Week 14 (3–9 April 2023)

As bullet points again, so this doesn't end up published next week:

  • Garden: planted salads in the greenhouse. Removed ivy from a bunch of plum trees that now sprang out from where F threw out a bucket of moldy plums 30 years ago
  • Bouldering: Monday, Wednesday, Friday. Finished a purple project (purple = hard red in most Berlin gyms)
  • Parents are visiting for Easter holidays. Lots of apéros, lots of food. It's really hard to plan groceries (suddenly we eat 2-3x more bread, cheese, fortunately there's still enough wine in the cellar)
  • Galettes all together at Le Colibri in Joyeuses, been a while I was telling F about it (Le Colibri is our post-bouldering spot, when open on Friday evenings)
  • K drove here for the weekend too!
  • Hike to Loubaresse from above Valgorge (44.59523, 4.09170), a part of the Sentier des gardes (PDF). Uphill then across the hillside through pine, birch, oak woods and over many small streams, with a beautiful view on the Tanargue massif across the Beaume valley.

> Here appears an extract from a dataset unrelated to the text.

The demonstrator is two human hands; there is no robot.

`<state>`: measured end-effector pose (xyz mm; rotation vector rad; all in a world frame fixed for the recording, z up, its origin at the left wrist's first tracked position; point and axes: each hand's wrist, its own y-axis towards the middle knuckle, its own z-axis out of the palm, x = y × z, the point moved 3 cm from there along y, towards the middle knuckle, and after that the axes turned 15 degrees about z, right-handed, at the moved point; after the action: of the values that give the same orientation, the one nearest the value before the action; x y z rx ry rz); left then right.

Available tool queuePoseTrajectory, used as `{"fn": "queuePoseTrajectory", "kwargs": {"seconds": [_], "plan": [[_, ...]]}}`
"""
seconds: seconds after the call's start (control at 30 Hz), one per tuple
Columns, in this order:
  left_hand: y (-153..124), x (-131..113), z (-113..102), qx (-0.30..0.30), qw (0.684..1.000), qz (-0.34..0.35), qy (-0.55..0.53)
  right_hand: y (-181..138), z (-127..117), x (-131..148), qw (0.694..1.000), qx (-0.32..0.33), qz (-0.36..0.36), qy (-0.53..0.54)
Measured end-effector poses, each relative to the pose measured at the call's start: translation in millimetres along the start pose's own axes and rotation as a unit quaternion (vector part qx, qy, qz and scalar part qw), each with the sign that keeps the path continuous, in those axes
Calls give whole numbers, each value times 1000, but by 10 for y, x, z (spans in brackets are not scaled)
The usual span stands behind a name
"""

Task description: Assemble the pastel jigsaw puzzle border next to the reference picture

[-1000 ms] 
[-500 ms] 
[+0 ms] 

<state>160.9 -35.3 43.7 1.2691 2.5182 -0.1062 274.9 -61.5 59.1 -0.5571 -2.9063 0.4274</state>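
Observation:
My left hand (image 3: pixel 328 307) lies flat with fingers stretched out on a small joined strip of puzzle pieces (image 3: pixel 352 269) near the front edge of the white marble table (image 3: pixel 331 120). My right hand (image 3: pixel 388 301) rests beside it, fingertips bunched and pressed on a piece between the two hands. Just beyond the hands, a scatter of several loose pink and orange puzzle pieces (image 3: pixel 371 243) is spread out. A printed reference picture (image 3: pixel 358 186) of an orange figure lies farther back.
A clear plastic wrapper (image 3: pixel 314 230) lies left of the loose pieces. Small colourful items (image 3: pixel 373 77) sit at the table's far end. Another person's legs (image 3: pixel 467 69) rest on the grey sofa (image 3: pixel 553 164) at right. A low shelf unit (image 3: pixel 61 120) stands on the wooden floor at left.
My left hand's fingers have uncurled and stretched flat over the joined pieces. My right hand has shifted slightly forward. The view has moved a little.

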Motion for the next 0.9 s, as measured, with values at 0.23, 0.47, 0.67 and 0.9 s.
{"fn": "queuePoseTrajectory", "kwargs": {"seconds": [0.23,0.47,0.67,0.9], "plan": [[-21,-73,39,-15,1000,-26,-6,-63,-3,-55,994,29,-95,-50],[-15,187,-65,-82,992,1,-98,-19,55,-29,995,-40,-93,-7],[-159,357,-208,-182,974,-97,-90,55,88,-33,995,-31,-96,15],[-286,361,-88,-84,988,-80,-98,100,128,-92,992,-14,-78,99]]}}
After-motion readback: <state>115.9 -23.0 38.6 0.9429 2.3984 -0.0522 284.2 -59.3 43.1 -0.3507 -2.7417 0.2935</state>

On the drive back with F and C (the others walked), we stopped at C's luxurious garden in Le Chastanet for a visit and bought three strawberry plants that I put in a planter box on the terrace.

Watching

Not a lot this week! Only the one film:

Reading

  • I almost finished L'exil et le royaume by Camus. I like the very last story a little than the others so I'm taking another break, but overall Albert's stuff is great, I should read all of it.
  • Listened to Neil Gaiman's Stardust via the Libby app. It's a young adult thing (or as least I think it is?) but that makes it great for listening to during the long hours spent removing ivy.
  • A couple more graphic novels from the last library haul. First, The Encyclopedia of Early Earth by Isabel Greenberg (read in its French translation), amazingly WTF, beautiful art, story somehow reminiscent of Avatar (The Last Airbender, not blue Sam Worthington). And second, Balades en philosophie by Janine, which was, to be honest, a bit of a disappointment: philosophy so applied in practice that it made no sense anymore. Obviously intended for a general audience (or children??), but not actually useful to learn about philosophy or even about the philosophers it covers—I wouldn't really recommend it.